Stellar Ages (Revisited)
Massive Stars live Short Lives:
- Massive main-sequence stars must be young.
- Low-mass M-S stars can be young or old.
Star Cluster H-R Diagrams:
- Young Clusters: blue main-sequence stars
- Old Clusters: no blue main-sequence stars
"Old" = 10 Gyr or more.
Baade divided stars into two "Populations":
- Population I:
- Disk and Open Cluster stars
- Population II:
- Spheroid and Globular Cluster stars
Distinguished by: Location, Age, & Chemical Composition
- The Disk & in Open Clusters
- Mix of young and old stars
- Metal rich (roughly solar)
- 70% Hydrogen
- 28% Helium
- ~2% "metals"
- Often very gas rich, especially for the young stars.
- The Spheroid & in Globular Clusters
- Oldest stars, >10 Gyr
- Metal Poor (0.1-1% solar)
- 75% Hydrogen
- 24.99% Helium
- ~0.01% metals
- Gas poor, no star formation
The two stellar populations are also distinguished by how they
orbit around the centers of their galaxies:
Pop I Disk Stars:
- Ordered, roughly circular orbits in a plane.
- All orbit in the same general direction.
- Orbit speeds similar at a given radius.
Pop II Spheroid Stars:
- Disordered, elliptical orbits at all inclinations.

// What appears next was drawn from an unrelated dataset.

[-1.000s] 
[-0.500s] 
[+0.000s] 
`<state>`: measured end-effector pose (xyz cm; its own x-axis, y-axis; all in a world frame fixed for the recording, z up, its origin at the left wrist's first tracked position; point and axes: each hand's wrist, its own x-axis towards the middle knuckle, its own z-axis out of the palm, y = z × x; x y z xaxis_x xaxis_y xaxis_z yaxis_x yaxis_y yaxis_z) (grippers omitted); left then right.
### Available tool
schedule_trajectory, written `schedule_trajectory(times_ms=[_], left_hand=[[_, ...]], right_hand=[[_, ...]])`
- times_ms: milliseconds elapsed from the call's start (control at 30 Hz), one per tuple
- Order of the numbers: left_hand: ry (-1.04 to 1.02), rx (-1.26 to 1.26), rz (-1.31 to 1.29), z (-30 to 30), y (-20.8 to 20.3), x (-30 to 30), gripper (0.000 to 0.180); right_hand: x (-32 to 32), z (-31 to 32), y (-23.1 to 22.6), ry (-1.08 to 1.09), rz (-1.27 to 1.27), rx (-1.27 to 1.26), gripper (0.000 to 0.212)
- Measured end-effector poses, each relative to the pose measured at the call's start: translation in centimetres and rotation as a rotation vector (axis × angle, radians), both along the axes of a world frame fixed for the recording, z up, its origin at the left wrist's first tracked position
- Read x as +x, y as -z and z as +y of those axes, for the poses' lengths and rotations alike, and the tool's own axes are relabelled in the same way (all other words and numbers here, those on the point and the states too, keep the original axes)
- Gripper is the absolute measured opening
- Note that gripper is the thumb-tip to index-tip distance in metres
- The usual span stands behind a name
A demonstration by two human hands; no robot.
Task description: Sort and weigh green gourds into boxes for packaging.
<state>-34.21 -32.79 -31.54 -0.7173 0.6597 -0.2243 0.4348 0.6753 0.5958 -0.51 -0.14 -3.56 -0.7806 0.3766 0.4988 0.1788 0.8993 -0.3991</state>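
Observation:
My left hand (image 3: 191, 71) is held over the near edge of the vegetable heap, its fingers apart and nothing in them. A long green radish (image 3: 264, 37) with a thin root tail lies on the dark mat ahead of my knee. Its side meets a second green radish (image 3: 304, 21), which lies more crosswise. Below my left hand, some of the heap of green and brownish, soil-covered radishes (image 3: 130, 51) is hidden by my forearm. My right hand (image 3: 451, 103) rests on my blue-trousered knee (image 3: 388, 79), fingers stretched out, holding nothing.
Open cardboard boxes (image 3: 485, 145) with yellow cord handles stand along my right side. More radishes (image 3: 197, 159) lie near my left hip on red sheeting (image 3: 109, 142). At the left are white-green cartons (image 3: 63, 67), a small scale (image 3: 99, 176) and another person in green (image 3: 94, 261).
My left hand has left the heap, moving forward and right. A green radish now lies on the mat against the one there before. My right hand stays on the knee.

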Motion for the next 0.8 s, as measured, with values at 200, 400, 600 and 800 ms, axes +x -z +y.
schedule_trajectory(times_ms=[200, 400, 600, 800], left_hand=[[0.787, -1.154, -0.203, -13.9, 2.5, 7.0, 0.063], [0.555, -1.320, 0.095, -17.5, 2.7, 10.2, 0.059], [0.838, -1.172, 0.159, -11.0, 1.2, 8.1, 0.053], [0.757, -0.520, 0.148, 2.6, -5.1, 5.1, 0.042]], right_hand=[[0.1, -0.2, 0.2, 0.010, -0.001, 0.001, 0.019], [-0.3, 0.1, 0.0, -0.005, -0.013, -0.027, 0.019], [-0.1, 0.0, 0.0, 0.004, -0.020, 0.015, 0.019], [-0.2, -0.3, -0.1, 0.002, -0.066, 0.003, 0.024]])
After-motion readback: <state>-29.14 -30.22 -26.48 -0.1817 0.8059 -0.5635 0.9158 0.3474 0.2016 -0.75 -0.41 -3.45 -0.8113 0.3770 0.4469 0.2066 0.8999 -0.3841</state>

- Mix of prograde and retrograde orbits
- Wide ranges of orbital speeds.
Contrast & Compare
Putting all of this information together, we can contrast and compare
the properties of the two main population groups of stars in our
Galaxy and Andromeda:
- Disk & Open Clusters
- Young & Old Stars
- Blue M-S stars
- Ordered, circular orbits in a plane
- Gas-rich environment with recent star formation.
When we study other galaxies at greater distances, we will look for
these different populations and their relative importance.

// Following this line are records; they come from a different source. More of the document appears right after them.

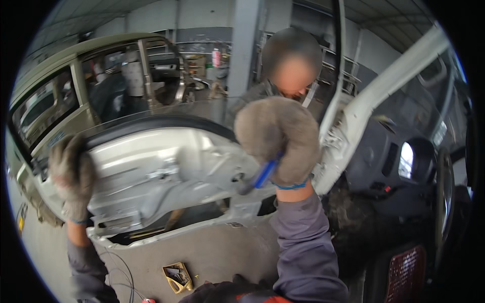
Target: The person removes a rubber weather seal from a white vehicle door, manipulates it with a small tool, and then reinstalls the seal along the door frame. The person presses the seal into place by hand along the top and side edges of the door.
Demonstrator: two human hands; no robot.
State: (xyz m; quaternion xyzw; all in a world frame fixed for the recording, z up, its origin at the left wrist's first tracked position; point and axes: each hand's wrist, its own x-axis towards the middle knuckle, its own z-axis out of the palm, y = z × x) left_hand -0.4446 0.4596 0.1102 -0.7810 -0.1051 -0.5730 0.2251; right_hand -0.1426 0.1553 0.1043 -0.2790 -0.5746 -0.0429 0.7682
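Observation:
A white car door (151, 151) with its inner panel bare stands open in front of me, with a black strip (166, 121) along its window edge. My left hand (73, 174), in a grey-white work glove, is closed on the door's upper left corner. My right hand (283, 136), gloved and smeared by motion, is raised over the right end of the door. It is closed around a blue-handled tool (265, 174), whose dark rounded end points down to the left. The tool's other end is hidden by the glove.
Beyond the door another person (252, 101) leans in. An olive car body (81, 55) stands at left. The white door pillar (348, 131) and the dark dashboard (384, 151) are at right. A cut-open yellow container (177, 278) with small parts and a cable (132, 275) lie on the floor.

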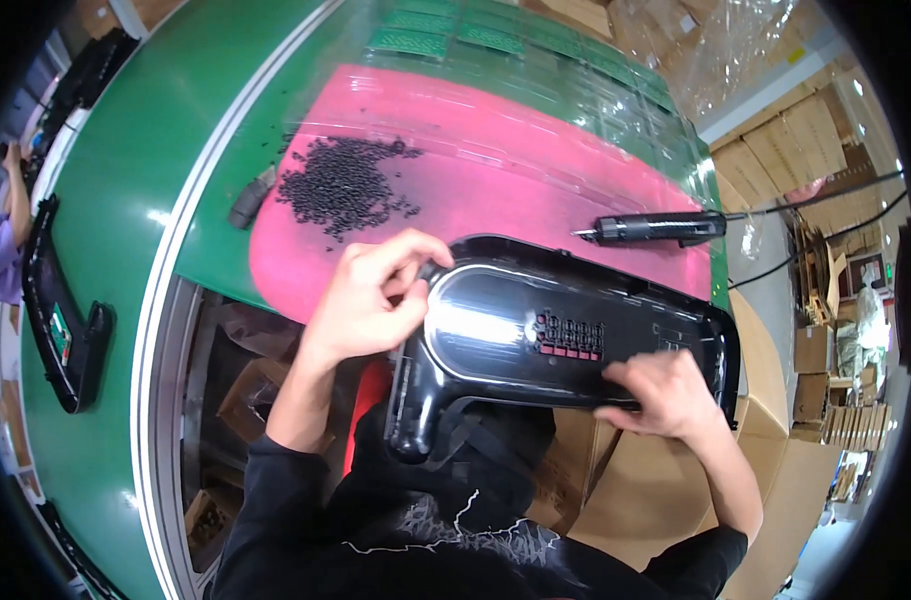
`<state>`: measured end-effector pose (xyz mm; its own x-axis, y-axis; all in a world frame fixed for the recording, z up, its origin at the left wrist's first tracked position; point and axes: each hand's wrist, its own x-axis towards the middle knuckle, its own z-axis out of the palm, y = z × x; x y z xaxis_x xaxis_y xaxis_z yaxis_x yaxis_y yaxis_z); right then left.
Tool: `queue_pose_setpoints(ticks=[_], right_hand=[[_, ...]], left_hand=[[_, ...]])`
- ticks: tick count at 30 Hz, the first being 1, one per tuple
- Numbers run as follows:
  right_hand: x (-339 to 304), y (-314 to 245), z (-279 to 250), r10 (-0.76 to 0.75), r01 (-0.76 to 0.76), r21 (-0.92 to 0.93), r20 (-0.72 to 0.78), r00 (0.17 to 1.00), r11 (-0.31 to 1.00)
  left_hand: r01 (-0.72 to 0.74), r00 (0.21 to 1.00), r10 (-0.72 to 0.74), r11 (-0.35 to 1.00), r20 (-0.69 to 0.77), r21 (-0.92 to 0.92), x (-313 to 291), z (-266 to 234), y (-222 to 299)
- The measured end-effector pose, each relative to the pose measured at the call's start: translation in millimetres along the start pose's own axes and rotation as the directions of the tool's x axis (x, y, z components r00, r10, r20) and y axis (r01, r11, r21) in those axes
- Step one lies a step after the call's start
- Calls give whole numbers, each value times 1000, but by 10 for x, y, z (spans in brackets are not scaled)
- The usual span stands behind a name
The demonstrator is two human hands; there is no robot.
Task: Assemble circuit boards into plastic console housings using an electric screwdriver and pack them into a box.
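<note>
Glossy black, an L-shaped plastic shell (506, 370) lies mid-frame; my left hand (366, 300) pinches its corner, while my blurred, curled right hand's (666, 392) hold I can't tell. Flat pink mat (476, 195), upper centre; brown cardboard boxes (771, 165), right.

Where the left hand (368, 295) grips the black housing (486, 372), its fingers cover that corner, and it is hard to tell whether the dark bit between them is a separate piece; to the right of this grip, the right hand (664, 392) is smeared by motion, leaving its fingertips and anything in them unreadable. Beyond the grip, the heaped black pieces (338, 188) are too small to make out singly, while far to its left a co-worker (0, 245) is cut off by the dark rim.
</note>
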<state>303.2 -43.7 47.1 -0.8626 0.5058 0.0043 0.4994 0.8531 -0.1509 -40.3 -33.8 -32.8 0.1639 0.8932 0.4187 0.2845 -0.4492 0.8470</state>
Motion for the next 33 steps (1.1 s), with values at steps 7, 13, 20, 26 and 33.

- Spheroid & Globular Clusters
- Oldest Stars
- No Blue M-S stars
- Random elliptical orbits in all directions.
- Little or no Gas & Dust, and no star formation.
Metals form by fusion inside of massive stars
The next generation of stars form out of the metal-enriched
- Supernova explosions enrich the interstellar medium with metals.
- Expect that successive generations will become
increasingly metal rich.
Higher Metal Content in Later Generations.
Clues to Galaxy Formation?
Chemical Evolution only affects populations.
Once a star forms, its chemical composition is mostly fixed
- Fusion occurs in the deep interiors of stars.
- Except for CNO elements, surface composition remains effectively
unchanged over a stars life.
- Metal content gives us a clue to the formation history of populations
Hearts of Darkness
Deep in the centers of the Milky Way and Andromeda we find
supermassive black holes with masses of many millions
of solar masses!
These have been found by the effects of their gravity on the innermost
stars in these galaxies:
We can use the motions of the stars and the sizes of the regions in the
center to estimate the masses of the central dark objects:
- Stars are orbiting about the centers of these galaxies at speeds
much faster than expected from just the combined gravity of the
- There is also evidence of excess X-ray and radio emission from the very
Both are located in the dynamical center of their respective
- Milky Way: 3.7x106 Msun
- Andromeda: 1-2x108 Msun
Supermassive Black Holes
Such black holes are extremely large:
This raises some intersting questions:
We will see answers to some of these questions in subsequent lectures in
- What are such large black holes doing at the centers of our Galaxy
- How could such large black holes form?
- Do other galaxies harbor similarly large black holes in their centers?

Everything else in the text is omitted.